Identified proxies for inadequate care transitions include medication errors, increased health care utilization, redundancies in care, inadequate patient and/or staff preparation, family and/or caregiver stress, inadequate follow-up care, litigation, and dissatisfaction [19]. Aspects of care that are critical to a successful care transition include information transfer, a plan to target at-risk patients, reimbursement incentives aligned with transitional care, new models of care delivery, and best practices for transitional care [18]. Here, we describe an Arizona CBO’s care transition program, present program evaluation findings, and discuss the implications and lessons learned from this experience.
System description
Sun Health, an Arizona CBO, has longstanding relationships with nearby healthcare institutions and provides community support programs including senior living services, philanthropic support, medication management, community education, and other programs to support healthy senior living. In November 2011, Sun Health launched a care transitions program in collaboration with two area hospitals. The two hospitals belong to a larger nonprofit health system that Sun Health is neither operationally nor financially related to, but whom approached Sun Health as a community partner. Before developing and implementing a care transitions program, the scope of the problem was defined using the STate Action on Avoidable Rehospitalizations Readmission (STAAR) Diagnostic Review tool [20] as part of a system-wide assessment. The qualitative and quantitative root cause analysis included chart reviews and interviews with patients, caregivers, and providers across care settings who were involved in the circumstances leading up to readmission. Key findings of the diagnostic review are presented here. Additional research performed at both hospitals revealed no clear pattern of readmissions based on discharge or admission day of the week, attending physician or PCP.
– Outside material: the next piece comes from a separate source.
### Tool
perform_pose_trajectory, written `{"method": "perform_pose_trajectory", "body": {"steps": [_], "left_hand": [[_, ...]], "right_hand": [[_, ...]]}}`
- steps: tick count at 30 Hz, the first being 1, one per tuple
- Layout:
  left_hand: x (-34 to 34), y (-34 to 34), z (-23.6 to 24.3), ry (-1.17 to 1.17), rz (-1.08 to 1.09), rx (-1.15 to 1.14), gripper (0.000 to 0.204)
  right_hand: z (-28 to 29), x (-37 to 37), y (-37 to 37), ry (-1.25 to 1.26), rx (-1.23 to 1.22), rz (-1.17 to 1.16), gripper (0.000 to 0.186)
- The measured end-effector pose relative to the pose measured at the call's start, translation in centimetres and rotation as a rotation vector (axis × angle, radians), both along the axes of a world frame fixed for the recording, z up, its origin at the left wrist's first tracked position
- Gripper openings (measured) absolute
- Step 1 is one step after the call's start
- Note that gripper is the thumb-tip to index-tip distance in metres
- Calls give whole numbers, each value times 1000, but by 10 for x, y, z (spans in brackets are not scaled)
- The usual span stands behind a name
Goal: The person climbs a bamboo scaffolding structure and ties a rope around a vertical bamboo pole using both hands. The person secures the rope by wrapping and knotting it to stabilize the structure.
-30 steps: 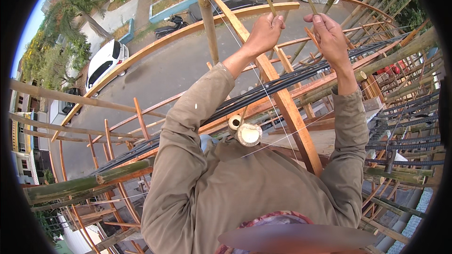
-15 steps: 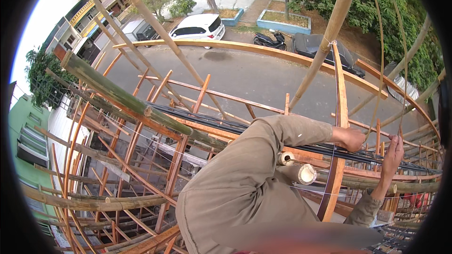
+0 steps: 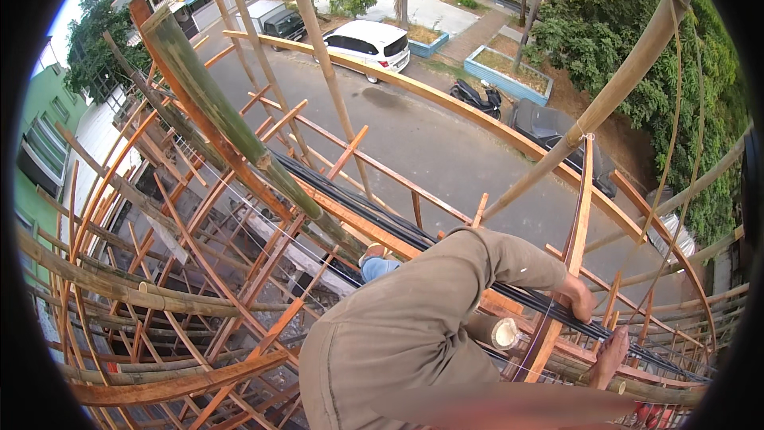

In 2010, Hospital A had 6,478 Medicare FFS readmissions among 4,732 individual patients. The all-cause unadjusted 30-day readmission rate was 14.7% (908/6148). Fifty percent (470) of the 30-day readmissions occurred within 10 days of discharge; 15% of those (131) occurred within 48 hours; 20% (178) occurred within 72 hours; and 25% (235) occurred within 4 days of discharge. Fourteen diagnoses accounted for 25% (242/908) of readmissions. The top primary diagnoses by volume included heart failure, renal failure, urinary tract infection, gastrointestinal bleeding, anemia, sepsis, arrhythmia, chest pain, gastritis, esophagitis, syncope, pneumonia, respiratory infection, and chronic obstructive pulmonary disease.
In the same year, Hospital B had 8,586 Medicare FFS admissions among 6,064 individual patients. The all-cause unadjusted 30-day readmission rate was 15.4% (1276/8298). Fifty percent (588) of the 30-day readmissions occurred within 10 days of discharge and 25% (294) occurred within 4 days of discharge. The same fourteen diagnoses accounted for a similar percentage of readmissions with the addition of stent placement (29/188) relative to the expertise of Hospital B. Additional evaluation of both hospitals revealed no clear pattern of readmissions based on discharge or admission day of the week, attending physician, or primary care provider.
Chart reviews were completed on ten patients from Hospital A and B, for a total of 20. Family and provider interviews were conducted on the same 20 readmissions. The following four themes were observed from those interviews: (1) lack of availability of physician follow up visits within seven (7) days of discharge; (2) late discharges contributing to patient fatigue, hindering comprehension of discharge instructions and ability to get prescriptions filled; (3) medication issues (prescriptions not filled, incomplete patient instructions, duplicate therapies prescribed, non-adherence); and (4) vague discharge instructions and/or patient education materials. Patients reported feeling overwhelmed with new information, were uncertain about next steps in the plan of care, and needed additional support in the post-discharge period.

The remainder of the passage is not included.